At the same time, IT contains processes related to transformation, development, support and operations. This means that IT not only delivers current operational services, but also delivers the new solutions and innovation required for your future. Think about it this way, the average business unit is able to allocate about 3-5% of its budget to future transformation. This is in contrast to the average of about 30% IT organizations have to build solutions for the future.
Recognize that your business will continue to operate if temporarily loses its HR or Finance capabilities. The enterprise will not operate if it loses IT operations. Don’t believe me, then how are you reading these words? You are using information technology.
As a hybrid organization, IT can take on things that other organizations cannot. Most often this involves working on initiatives and changes that cross business unit or operational lines. Recognize that in these circumstances IT is working ‘without a net’ and that sponsorship needs to come from the top where the business units and operations meet. Otherwise, IT is in the position of advocating for the enterprise and the performance of the whole which is an uphill battle against business unit leaders who are responsible for the performance of the pieces.
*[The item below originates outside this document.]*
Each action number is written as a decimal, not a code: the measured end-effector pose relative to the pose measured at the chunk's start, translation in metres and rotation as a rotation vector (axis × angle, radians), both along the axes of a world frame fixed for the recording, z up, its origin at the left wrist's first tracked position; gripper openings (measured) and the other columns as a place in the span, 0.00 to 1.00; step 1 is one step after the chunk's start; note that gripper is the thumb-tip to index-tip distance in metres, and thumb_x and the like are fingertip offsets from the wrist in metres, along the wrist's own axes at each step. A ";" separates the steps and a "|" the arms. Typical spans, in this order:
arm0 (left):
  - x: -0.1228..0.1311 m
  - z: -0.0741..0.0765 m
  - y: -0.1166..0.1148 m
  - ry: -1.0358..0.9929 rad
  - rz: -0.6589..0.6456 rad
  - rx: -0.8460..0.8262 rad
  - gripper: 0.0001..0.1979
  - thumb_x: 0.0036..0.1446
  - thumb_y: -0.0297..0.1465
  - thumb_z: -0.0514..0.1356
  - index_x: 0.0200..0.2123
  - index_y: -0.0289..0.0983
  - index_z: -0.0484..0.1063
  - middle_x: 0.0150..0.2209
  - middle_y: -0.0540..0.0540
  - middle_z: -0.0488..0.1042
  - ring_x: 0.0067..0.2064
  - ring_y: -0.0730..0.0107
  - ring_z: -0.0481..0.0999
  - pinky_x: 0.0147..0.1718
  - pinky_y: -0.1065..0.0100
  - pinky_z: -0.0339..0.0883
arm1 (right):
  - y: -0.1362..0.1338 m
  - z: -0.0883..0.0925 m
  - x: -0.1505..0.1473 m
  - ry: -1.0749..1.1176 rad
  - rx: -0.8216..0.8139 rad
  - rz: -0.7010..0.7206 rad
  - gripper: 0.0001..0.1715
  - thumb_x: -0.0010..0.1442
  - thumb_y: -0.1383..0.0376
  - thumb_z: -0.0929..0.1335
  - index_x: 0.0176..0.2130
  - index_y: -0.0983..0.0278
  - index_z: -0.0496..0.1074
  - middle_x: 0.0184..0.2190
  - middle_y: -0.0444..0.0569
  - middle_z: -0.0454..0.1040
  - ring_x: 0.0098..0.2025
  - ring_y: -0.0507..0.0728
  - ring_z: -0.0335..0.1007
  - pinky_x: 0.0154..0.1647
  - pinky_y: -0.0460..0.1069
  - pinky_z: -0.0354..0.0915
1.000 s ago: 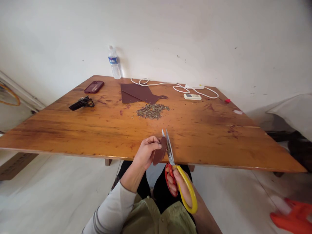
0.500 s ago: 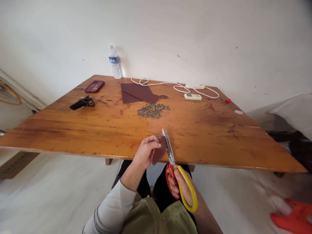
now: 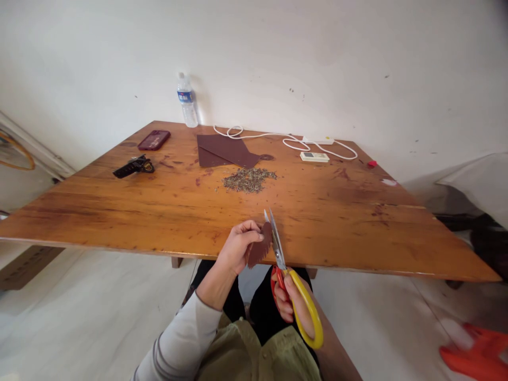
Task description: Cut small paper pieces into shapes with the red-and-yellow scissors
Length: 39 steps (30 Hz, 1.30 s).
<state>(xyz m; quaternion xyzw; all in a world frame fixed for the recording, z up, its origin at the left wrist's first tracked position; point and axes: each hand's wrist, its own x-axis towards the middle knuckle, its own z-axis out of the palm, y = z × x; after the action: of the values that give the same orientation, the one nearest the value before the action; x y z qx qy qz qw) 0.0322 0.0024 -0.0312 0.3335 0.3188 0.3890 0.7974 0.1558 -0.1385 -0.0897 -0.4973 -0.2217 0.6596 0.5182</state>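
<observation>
My left hand (image 3: 237, 247) pinches a small dark brown paper piece (image 3: 260, 248) with a fringed lower edge, held over the near edge of the wooden table (image 3: 119, 206). My right hand (image 3: 296, 307) grips the scissors (image 3: 291, 286) by their red and yellow handles. The blades point up and away, slightly apart, against the right edge of the paper piece. A heap of fine cuttings (image 3: 248, 180) lies on the table farther back, in front of larger brown sheets (image 3: 224, 150).
At the back stand a water bottle (image 3: 186, 101), a white cable (image 3: 278, 138) and a small white remote (image 3: 314, 156). A dark red phone (image 3: 154, 140) and a black tool (image 3: 133, 167) lie at the left. An orange object (image 3: 476, 352) sits on the floor at right.
The scissors have shifted very slightly against the paper piece; both hands stay in nearly the same place.
</observation>
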 end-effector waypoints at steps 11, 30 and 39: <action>0.000 0.001 0.000 -0.014 0.013 -0.053 0.10 0.31 0.26 0.68 0.18 0.37 0.68 0.21 0.51 0.73 0.22 0.70 0.72 0.26 0.68 0.65 | -0.001 -0.001 -0.007 -0.065 0.010 -0.059 0.39 0.47 0.31 0.74 0.36 0.60 0.68 0.19 0.34 0.59 0.14 0.44 0.45 0.11 0.41 0.46; 0.002 0.003 -0.002 0.017 0.057 -0.025 0.11 0.31 0.27 0.69 0.18 0.37 0.68 0.17 0.55 0.67 0.19 0.79 0.64 0.21 0.73 0.54 | 0.003 -0.001 -0.011 -0.064 -0.023 -0.072 0.41 0.42 0.30 0.76 0.34 0.59 0.67 0.17 0.32 0.58 0.13 0.44 0.44 0.09 0.41 0.46; 0.002 0.003 -0.002 0.033 0.058 -0.010 0.12 0.32 0.27 0.70 0.18 0.37 0.68 0.17 0.55 0.67 0.19 0.79 0.65 0.21 0.73 0.55 | 0.001 -0.003 -0.014 -0.150 0.119 -0.133 0.38 0.50 0.31 0.73 0.36 0.61 0.72 0.19 0.37 0.62 0.16 0.47 0.50 0.16 0.44 0.48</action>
<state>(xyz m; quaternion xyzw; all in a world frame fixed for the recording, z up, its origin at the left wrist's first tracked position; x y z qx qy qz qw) 0.0346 -0.0001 -0.0285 0.3267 0.3431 0.4048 0.7821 0.1417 -0.1375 -0.0926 -0.5273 -0.2650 0.5704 0.5713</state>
IT as an enterprise wide operating unit has the experience housing scarce skills, such as business process improvement as well as incubating centers of excellence (COE’s) for new ideas. The hybrid organization benefits the enterprise in two ways. First these resources are in a position where they can be readily shared across operating groups. Second, these resources are close enough to the technology to be better able to effect changes in systems that often accompany improvement projects.
Finally, as a hybrid organization, the IT unit can drive changes and improvements that streamline operating costs well in excess of the specific IT budget. This often happens where the IT budget is small, but IT solutions create leverage saving the organization 10 – 30X in expenses versus the IT budget.